There's been times where I wasn't afraid of food, where I didn't overthink or ruminate about everything I did or thought. 

 

So yeah, and for whatever reason. Discovering that is the core of the issue, it just made everything I was flipping out about become a lot less stressful and daunting to think about and living my life as normal and attaining normalcy (including happiness) seemed more possible. 

 

I'm just a lot happier at realizing this is why everything was so difficult and stressful, just normal day to day things... I said, things like, "I don't see the point" and "everything feels like swimming against the current" and

 

at face value this sounds like depression. It's not though, it's actually the markings of someone drowning in their own thoughts. You can work with that. 

 

I highly recommend getting out all your thoughts, even if it takes an entire day, and you rant for 12 hours. Yes, I really had to talk this long. I cried through it. It was very hard to do. 

 

Still, we tried to get into a subject matter like, 'why are you OCD in the first place, like, what broke you?" and I wasn't able to open up about *that* per say. I will do that with a therapist and it will be in very small bite size pieces. My psychiatrist was asking for theh same thing, and I really struggle to speak about it. 

 

Because I start to experience crazy wild ptsd panic attacks and dissociation and get sick and vomit and all kinds of pain and shaking its just way too much.
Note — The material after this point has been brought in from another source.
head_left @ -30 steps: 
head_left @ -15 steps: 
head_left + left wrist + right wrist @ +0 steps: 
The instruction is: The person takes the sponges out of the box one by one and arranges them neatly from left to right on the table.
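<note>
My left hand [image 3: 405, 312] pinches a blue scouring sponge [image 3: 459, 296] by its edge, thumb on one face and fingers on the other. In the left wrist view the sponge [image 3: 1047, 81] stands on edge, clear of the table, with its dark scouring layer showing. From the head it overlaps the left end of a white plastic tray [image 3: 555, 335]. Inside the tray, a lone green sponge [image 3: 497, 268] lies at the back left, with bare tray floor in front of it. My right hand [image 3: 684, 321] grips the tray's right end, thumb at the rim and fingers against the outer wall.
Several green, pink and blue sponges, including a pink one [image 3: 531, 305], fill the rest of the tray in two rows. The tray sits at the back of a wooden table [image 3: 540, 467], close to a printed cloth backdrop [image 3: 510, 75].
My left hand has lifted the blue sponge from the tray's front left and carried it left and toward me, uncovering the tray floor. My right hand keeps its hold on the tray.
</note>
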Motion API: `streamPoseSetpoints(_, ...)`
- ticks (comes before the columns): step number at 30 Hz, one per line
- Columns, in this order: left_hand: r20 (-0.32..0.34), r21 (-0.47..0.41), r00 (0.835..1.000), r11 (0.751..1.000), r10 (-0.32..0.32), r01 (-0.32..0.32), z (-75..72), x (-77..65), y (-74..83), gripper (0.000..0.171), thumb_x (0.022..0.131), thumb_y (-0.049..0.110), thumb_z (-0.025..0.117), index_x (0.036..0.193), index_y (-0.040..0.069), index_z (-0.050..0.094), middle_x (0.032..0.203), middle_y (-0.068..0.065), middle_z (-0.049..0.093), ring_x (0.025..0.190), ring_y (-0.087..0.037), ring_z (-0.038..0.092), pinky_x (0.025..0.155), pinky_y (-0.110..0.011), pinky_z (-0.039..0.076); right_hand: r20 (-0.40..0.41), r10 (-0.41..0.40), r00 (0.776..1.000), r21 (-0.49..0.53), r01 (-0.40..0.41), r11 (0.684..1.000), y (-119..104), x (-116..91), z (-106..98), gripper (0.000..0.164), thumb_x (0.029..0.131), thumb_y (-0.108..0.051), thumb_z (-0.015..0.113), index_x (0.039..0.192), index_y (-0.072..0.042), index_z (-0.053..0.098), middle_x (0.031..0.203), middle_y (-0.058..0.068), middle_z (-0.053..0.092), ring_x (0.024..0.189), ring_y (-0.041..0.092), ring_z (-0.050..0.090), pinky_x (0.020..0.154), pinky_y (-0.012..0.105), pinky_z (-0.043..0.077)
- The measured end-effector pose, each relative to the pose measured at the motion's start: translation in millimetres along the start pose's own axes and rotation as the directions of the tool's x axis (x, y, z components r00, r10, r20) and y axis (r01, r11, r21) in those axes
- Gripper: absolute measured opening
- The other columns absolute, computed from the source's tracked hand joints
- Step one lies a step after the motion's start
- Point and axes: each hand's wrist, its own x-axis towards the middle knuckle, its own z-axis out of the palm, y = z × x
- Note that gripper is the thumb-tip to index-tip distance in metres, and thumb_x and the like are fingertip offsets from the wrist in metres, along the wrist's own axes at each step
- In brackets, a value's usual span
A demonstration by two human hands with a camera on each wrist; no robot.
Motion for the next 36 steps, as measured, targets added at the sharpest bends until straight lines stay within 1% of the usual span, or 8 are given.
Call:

But I know in bite size pieces I can sort through it and like "conquer the trauma" but I know I need to do it with a therapist just to feel safe and comfortable. 

 

So yeah, I didn't go there. Just wasn't in the mood to have a panic attack and take klonopin. Another day I will. hah. And it will be great when I start like, therapuetically tackling that trauma that underlies it. 

 

But yeah, I feel like with therapy and meds I can feel better about what I'm doing with life going forward, And that's really neat. Because 12 hours ago, I didn't have as much hope for the future so. Identifying the problem and understanding it's workable, made me a lot happier. 

 

I said "the beach is natural prozac"... a double rainbow appeared on the beach as it started pouring rain and I got very freezing. This happened literally as we were discovering the root of the problem is that I am flat out OCD and need to take my damn medication. 

 

And then I was running in the rain back, and barefoot on the wet boards, risking splinters the whole way, and shivering. And it was amazing but, despite being rather dirty and sandy and having an 'unenjoyable' experience of getting rained on, getting freezing cold, having to run, having to leave the beach and go home. All negative things really. I was experiencing something positive and enjoyable. 

 

Something about the running in the rain, the freezing cold wind hitting me, being barefoot. I was enjoying a very unpleasing experience thoroughly, found it exhillerating and fun, and said, "I just wanted to feel alive." 

 

"That's why I did all of this (stopped taking lexapro cold tukey) I just wanted to feel something, anything." Even the experience of running the rain and being cold and wet, and disgusting, quite frankly. But I felt it all, and it was very visceral and real. 

 

 Oh yeah and my mom told me to buy the "pete walker" book "surviving to thriving" book I was talking about.